▶ [WHAT IS NEEDED]:
Filter the entries, keeping every line with the word "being".

——

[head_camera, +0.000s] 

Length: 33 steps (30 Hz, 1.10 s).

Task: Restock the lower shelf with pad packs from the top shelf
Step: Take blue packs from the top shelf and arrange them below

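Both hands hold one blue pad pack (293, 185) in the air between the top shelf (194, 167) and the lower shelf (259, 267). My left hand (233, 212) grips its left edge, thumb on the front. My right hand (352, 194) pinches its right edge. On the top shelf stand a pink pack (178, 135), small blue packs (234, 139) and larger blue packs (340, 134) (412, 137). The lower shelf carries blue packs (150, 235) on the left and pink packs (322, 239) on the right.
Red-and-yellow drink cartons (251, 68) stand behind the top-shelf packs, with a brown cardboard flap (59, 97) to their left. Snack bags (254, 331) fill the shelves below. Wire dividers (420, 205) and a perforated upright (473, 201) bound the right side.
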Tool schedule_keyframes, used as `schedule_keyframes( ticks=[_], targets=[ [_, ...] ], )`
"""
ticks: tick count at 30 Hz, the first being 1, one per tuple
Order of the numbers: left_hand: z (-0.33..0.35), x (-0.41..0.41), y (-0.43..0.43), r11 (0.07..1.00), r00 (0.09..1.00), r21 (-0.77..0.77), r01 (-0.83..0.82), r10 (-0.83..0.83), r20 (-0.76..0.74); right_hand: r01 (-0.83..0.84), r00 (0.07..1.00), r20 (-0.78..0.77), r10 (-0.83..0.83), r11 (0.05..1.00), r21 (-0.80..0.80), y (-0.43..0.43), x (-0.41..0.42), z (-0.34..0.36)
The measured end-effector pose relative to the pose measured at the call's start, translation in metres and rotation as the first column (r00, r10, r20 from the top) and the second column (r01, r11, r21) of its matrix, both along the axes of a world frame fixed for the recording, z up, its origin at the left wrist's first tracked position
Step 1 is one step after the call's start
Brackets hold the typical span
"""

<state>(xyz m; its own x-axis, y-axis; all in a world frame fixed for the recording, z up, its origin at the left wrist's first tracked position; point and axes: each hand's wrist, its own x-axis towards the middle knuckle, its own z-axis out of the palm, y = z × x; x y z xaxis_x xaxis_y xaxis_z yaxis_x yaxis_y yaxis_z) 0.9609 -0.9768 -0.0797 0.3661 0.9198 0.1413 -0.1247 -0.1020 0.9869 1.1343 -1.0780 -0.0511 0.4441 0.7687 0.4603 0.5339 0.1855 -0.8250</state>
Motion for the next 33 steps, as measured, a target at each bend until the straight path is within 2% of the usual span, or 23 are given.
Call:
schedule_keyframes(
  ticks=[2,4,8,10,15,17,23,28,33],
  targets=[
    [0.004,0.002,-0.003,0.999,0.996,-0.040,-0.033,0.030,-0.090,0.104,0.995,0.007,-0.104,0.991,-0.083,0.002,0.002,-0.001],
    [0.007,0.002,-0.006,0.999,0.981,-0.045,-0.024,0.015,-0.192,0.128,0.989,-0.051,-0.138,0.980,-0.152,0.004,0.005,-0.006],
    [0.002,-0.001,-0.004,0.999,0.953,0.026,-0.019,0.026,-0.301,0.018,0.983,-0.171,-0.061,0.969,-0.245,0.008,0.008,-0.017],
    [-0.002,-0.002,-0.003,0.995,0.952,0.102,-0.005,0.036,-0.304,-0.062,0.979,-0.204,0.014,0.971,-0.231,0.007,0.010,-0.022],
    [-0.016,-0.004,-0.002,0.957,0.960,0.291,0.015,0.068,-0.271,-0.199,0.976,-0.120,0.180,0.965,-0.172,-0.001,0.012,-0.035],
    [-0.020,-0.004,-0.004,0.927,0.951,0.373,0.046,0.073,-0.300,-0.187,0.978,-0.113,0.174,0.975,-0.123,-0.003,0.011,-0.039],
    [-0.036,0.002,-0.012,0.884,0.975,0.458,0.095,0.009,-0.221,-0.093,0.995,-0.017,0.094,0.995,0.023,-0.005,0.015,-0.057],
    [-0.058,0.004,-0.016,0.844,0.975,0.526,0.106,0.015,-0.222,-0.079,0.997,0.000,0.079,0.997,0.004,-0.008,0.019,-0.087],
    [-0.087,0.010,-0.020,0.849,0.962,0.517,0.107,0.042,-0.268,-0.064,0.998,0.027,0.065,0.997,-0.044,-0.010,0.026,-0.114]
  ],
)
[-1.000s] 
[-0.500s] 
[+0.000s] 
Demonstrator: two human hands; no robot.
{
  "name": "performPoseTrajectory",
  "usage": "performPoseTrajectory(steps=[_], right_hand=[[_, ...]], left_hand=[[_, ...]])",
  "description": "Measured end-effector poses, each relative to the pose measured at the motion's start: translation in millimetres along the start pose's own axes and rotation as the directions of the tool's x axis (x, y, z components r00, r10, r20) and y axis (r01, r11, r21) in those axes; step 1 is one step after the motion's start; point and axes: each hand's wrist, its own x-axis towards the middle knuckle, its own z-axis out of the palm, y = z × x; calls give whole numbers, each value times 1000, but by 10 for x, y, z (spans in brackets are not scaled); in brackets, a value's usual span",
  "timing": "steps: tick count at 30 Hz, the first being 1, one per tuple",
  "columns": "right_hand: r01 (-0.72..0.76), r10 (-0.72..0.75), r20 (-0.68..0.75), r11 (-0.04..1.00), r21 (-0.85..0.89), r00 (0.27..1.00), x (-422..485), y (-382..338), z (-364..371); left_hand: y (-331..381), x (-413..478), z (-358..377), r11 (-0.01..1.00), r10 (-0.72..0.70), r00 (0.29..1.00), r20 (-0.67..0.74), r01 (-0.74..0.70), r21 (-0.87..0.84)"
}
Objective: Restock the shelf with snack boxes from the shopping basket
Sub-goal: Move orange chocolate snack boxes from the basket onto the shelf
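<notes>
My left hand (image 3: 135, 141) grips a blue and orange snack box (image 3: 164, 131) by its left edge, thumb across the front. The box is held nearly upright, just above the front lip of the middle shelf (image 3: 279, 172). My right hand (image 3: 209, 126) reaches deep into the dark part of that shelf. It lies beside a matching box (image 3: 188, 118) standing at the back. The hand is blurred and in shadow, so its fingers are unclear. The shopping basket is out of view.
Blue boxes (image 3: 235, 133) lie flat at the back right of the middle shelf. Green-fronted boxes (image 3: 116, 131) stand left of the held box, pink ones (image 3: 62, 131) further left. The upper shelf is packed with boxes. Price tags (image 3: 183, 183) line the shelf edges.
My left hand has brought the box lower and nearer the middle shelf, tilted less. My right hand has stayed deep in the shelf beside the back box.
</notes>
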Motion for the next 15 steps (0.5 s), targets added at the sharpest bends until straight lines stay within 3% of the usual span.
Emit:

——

▶ [WRITTEN ANSWER]:
ticks: tick count at 30 Hz, the first being 1, one per tuple
  "timing": "steps: tick count at 30 Hz, the first being 1, one per tuple",

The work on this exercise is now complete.